El castellano escrito de Obiang aún es peor. Sea por incultura, o
por un tic neroniano, cuando habla de sí mismo siempre usa mayúsculas, venga al
caso o no, por ejemplo: “quiero dar Mis felicitaciones”. Y de todos modos,
¿desde cuándo un autócrata ha necesitado dominar los matices de un idioma? Como
él mismo dijo en cierta ocasión: “Yo presumo de que soy un dictador, porque el
sinónimo de dictador viene de dictar las normas. ¿Qué dirigente del país no es
un dictador?”. Bravo. Aunque estremece pensar lo que Obiang debe entender por
la palabra “sinónimo”.
Obiang se apresta a regalarnos una conferencia sobre las bondades
del español en África cuando ha sido justamente él quien ha hundido el sistema
escolar y académico guineano. Hoy en día los viejos del país, que fueron
educados bajo un régimen tan precario e injusto como el colonial, dominan mucho
mejor el español que los jóvenes, que muy a menudo ni siquiera son capaces de
entender un artículo de periódico. Pero a Obiang le importa un bledo; después
de todo, los discursos más enardecidos los declama en su idioma natal, el fang,
y en ellos acostumbra a galvanizar a los suyos para que vigilen y marginen a
los españoles.
No se puede domesticar al caníbal con halagos y zalamerías, y todo
para conseguir unos beneficios tan impuros como deleznables. Y no nos
enfrentamos a un “tiranozuelo” más bien propio de las viñetas del Capitán
Trueno, cruel pero enano en su poder y malignidad. No.

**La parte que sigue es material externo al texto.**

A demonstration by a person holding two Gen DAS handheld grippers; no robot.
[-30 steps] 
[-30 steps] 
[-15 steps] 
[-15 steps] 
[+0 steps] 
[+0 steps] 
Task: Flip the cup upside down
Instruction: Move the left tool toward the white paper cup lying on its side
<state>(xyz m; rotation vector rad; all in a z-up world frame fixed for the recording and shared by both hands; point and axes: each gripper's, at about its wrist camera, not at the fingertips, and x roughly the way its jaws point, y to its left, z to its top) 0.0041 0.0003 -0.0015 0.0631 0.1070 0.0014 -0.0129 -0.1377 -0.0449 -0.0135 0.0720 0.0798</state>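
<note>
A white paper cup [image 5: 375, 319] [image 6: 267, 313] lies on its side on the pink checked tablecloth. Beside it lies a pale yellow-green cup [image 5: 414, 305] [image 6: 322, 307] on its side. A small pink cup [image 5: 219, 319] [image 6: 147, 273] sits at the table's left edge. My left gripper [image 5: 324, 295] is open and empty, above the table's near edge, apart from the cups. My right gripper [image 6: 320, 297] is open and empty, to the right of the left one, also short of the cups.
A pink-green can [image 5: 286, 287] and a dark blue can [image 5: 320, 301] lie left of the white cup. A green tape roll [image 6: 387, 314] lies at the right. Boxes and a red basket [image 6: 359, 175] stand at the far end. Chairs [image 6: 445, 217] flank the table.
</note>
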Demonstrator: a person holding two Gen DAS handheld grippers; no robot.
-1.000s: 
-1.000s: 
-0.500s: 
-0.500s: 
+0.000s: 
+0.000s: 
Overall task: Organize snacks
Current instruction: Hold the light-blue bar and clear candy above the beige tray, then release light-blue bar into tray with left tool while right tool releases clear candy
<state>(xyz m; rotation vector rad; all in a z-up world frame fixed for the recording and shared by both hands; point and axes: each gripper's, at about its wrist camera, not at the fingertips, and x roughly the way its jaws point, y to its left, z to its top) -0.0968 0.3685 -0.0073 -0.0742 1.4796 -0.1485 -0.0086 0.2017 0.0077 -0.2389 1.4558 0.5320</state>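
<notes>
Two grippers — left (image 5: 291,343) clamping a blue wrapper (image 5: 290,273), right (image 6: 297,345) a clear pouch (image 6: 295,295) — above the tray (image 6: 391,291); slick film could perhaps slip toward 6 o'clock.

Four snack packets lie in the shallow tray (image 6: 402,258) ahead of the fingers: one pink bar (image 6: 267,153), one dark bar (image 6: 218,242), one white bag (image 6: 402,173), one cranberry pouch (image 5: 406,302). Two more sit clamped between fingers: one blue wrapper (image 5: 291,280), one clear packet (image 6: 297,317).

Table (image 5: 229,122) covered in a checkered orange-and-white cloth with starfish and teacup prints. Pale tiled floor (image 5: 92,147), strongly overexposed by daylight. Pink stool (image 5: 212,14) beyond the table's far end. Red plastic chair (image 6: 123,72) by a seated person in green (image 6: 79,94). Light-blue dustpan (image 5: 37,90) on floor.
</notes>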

Cierta noche uno de los pocos intelectuales de Guinea fue
despertado por la guardia pretoriana de Obiang. Le urgieron a vestirse y lo
metieron en un coche. El pobre hombre se creía muerto. Sin embargo lo llevaron
a palacio, a un saloncete: el tirano sufría de insomnio y necesitaba hablar con
alguien de postín. Al cabo de un rato Obiang miró fijamente a su “invitado” y
le preguntó si sabía el motivo por el cual los blancos odiaban tanto a los
negros. El pobre hombre, claro, no se atrevió a responder. “Los blancos siempre
nos han odiado y siempre nos odiarán”, dijo Obiang a su estupefacto huésped.
“¿Y sabes por qué? Pues porque Abel era blanco y Caín era negro”.
Y a ese hombre invita España a sus tarimas. Obiang es algo peor
que el corazón de las tinieblas; Obiang es las tinieblas de nuestro corazón.